Each student and faculty had something insightful and compassionate to say about the student’s writing. It was clear that prior to the workshop each participant had taken time to read and understand the student’s project. Every piece of feedback was thoughtful and done with the benefit of the writer in mind. Within this little community of scholars, I saw ideas sharpened, and friendships formed. What more could a graduate student want other than someone to read and seek to understand their work? 

The Benefits of a Law & Humanities Community 

At the closing session of the workshop, the entire group once again formed a circle and shared a little bit about how taking a Law & Humanities approach to their work impacted them over the weekend. One student expressed that this was the first time in a number of years where they were able to feel like themself, as a scholar and an academic. Another expressed how refreshing it was for someone else to have read the work they had been thinking about for years. One of the groups drew a picture of a flower, describing their experience as a beautiful organic experience of growing together, through the small group spaces. Multiple students shared how normally by the second day of an academic conference they are exhausted, but this workshop had the opposite effect: they felt invigorated. The opportunity for vulnerability provided by the workshop ultimately it built a sense of community.

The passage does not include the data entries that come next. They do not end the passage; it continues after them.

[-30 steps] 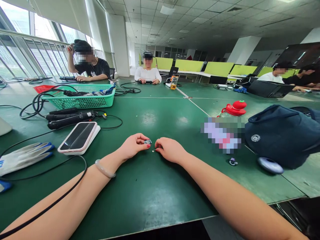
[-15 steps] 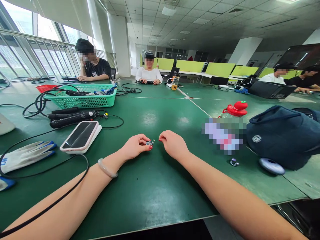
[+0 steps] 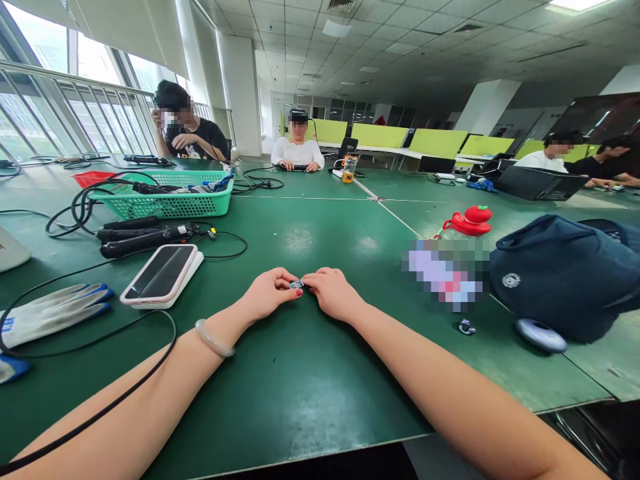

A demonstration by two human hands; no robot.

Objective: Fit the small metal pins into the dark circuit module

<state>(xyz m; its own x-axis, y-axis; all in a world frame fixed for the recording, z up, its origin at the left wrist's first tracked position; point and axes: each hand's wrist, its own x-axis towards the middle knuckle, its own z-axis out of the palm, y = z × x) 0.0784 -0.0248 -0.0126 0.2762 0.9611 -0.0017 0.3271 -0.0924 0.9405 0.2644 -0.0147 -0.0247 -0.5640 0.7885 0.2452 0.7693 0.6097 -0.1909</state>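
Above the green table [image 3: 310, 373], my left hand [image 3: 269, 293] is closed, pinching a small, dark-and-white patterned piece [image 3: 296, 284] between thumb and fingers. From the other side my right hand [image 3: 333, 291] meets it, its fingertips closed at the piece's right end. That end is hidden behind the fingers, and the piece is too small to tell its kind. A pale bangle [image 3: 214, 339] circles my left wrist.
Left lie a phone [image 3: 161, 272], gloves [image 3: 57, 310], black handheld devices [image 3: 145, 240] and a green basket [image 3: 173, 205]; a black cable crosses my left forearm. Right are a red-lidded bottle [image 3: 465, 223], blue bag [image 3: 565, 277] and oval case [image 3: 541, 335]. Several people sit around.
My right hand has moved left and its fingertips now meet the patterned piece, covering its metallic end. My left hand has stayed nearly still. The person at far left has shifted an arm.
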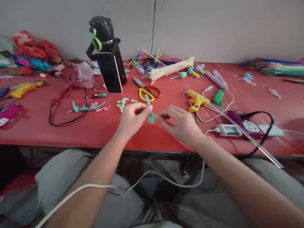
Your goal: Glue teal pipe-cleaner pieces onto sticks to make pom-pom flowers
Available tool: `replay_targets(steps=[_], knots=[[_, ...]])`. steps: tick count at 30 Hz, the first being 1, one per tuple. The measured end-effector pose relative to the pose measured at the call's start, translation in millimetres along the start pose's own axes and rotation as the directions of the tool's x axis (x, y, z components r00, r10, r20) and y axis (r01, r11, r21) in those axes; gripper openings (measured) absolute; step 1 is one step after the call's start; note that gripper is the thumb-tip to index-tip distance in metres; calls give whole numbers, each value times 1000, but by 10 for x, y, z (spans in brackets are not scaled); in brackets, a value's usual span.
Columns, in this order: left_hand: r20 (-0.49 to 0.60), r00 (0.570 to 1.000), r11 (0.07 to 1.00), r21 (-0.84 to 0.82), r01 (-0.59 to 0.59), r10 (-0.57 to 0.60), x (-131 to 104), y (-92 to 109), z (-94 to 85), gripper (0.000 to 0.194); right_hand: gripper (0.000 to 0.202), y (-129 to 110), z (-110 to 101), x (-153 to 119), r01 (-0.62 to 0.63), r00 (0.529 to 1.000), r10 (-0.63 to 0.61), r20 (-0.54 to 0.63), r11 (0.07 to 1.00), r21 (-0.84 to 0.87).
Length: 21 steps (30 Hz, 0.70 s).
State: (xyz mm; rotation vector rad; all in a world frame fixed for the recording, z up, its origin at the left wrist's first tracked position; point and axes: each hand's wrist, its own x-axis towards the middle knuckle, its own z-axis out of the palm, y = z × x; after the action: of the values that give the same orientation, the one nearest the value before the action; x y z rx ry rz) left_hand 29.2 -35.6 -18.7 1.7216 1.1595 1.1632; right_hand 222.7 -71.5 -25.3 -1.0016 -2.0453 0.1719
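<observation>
Left hand (132, 119) pinches stem (147, 100); right hand (182, 123) grip unclear; pom-pom (152, 119) between them. Likely shaping; next needs steady left hold.

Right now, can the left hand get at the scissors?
Probably yes: the scissors lie just beyond the left hand, handles toward it, with nothing seen lying on them. But its fingers pinch the green piece, so it would likely need freeing first.
</observation>
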Motion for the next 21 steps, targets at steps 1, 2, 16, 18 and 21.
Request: replay_targets(steps=[1, 2, 16, 18, 21], knots=[[-1, 1000, 1000, -2, -1, 1, 1, 1, 0, 26, 9, -2, 9, -2, 1, 1000, -1, 3, 1000, -5], [-3, 1000, 1000, -3, -1, 1, 1, 0, -1, 26, 10, -3, 18, -4, 2, 1000, -2, 5, 1000, -7], [-42, 996, 995, -52, 81, -83, -11, 0, 42, 28, 18, -12, 40, -21, 146, 987, -129, 96, 970, -196], [-37, 994, 992, -77, 97, -100, -8, -16, 53, 28, 21, -22, 36, -23, 150, 985, -127, 116, 965, -215], [-51, 991, 987, -103, 121, -126, -9, -42, 72, 26, 25, -45, 40, -21, 154, 983, -124, 136, 957, -244]])
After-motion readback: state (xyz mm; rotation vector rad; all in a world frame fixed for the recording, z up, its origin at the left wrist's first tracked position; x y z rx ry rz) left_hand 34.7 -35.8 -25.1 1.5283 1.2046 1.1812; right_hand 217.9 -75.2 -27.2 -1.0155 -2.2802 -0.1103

Legal and academic work can be lonely. One is progressing steadily through the dark forest of knowledge on a path only they may tread. Encounters with other sojourners are a welcome reprieve, but they are seldom and rarely expected. A workshop such as this one may have served as an oasis of sorts. A place where fellow students may stop for a while to receive refreshment in the presence of others before setting off back to walk their individual path.  The workshop provided the space for scholars to be comfortable being themselves with one another; sharing their lives and their work. 

Graduate students, by the necessary mechanics of their work must walk their path alone. They must research, write papers, apply for scholarships, submit to journals, network, advertise, create networks, attend conference, meetings, all while being barely paid enough to afford rent! Rarely can they stop to catch their breath, rarer still in the presence of peers. 

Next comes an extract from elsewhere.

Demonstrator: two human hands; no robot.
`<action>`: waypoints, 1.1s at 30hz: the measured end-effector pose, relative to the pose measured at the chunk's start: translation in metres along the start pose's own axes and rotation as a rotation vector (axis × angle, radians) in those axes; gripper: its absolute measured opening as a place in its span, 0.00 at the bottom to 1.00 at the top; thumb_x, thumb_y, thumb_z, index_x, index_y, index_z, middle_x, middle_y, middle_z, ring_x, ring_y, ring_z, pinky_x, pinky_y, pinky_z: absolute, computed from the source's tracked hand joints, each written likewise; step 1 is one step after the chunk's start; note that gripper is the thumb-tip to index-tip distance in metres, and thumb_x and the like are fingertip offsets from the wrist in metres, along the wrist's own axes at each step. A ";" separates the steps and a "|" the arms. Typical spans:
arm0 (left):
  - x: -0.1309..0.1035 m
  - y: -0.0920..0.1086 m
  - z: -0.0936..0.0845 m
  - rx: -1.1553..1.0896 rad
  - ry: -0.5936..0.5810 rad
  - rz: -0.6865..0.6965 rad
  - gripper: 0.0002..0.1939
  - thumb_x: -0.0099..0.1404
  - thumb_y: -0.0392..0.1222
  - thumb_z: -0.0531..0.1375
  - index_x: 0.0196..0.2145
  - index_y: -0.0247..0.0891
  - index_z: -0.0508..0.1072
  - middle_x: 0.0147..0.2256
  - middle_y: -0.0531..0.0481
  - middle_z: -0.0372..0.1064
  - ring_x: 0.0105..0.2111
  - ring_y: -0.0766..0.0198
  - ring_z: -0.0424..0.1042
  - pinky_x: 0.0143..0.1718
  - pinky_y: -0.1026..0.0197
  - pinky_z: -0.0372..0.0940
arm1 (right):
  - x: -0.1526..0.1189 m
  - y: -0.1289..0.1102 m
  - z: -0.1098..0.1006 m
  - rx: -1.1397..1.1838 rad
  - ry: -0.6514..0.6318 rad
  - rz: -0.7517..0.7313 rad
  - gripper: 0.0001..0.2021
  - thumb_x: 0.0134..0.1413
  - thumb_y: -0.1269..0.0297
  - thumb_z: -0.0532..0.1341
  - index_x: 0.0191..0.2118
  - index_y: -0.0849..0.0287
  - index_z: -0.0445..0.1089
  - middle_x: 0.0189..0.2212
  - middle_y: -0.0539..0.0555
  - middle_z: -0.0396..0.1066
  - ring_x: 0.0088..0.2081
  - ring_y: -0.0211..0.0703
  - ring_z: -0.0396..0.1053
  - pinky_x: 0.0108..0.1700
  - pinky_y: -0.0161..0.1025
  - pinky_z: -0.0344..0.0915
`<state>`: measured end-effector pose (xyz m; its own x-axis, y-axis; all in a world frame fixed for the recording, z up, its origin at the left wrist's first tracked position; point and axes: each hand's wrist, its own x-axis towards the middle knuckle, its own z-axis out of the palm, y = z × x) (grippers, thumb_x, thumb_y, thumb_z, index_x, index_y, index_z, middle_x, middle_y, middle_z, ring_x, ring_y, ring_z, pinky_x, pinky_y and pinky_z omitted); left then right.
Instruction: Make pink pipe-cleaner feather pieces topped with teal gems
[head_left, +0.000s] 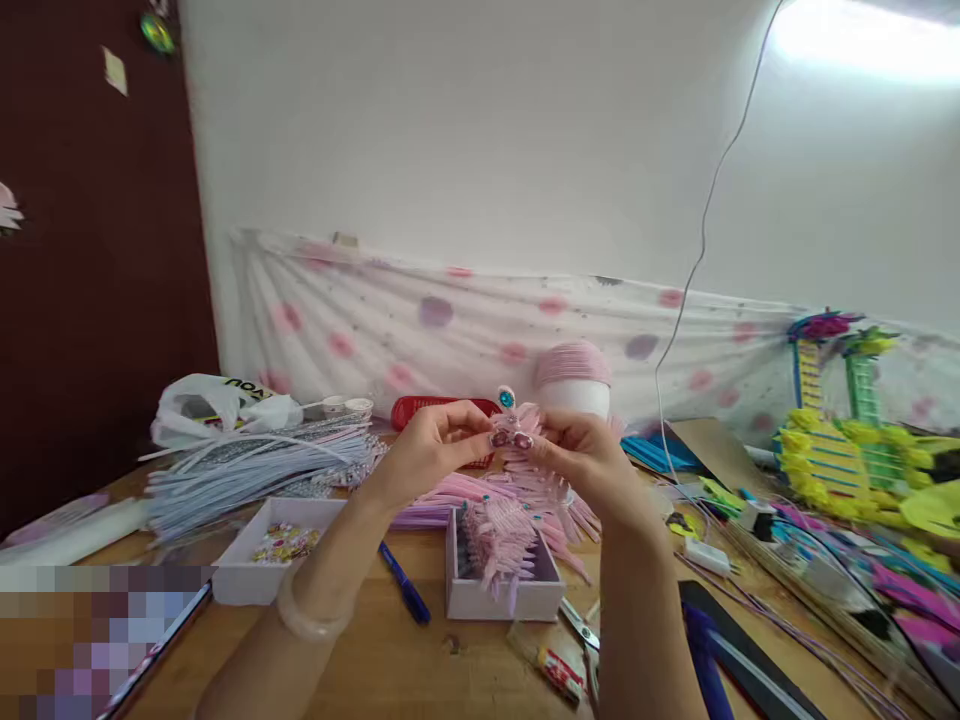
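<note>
Left hand (435, 445) and right hand (581, 455) pinch pink fringed ornament (517, 440) aloft for close work; white tray (499, 598) at 6 o'clock catches spares

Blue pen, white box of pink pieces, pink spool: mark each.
blue pen (405, 585), head view, mid barrel.
white box (501, 600), head view, front wall.
pink spool (574, 365), head view, wound pink top.

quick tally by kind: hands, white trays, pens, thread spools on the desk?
Hands: 2, left hand and right hand, both on the pink feathered piece
White trays: 2
Blue pen: 1
Pink thread spool: 1
Total: 6
</note>
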<state>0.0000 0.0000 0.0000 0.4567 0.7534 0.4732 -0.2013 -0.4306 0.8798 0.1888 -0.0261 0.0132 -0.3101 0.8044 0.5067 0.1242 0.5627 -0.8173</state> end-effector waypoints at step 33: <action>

Doing a PhD must be exhausting. 

Yet, despite the difficulty, these students chose to be vulnerable, and in doing so they formed connections with their fellows participants. It is only out of a place of vulnerability, where another sees one’s work for what it is when it is incomplete, where they may see what the work truly is, and perhaps, who you truly are. I saw this transformation happen at the workshop. Something special happened when students were academically vulnerable with each other. Relationships were created. Passion was reignited. And a community was formed.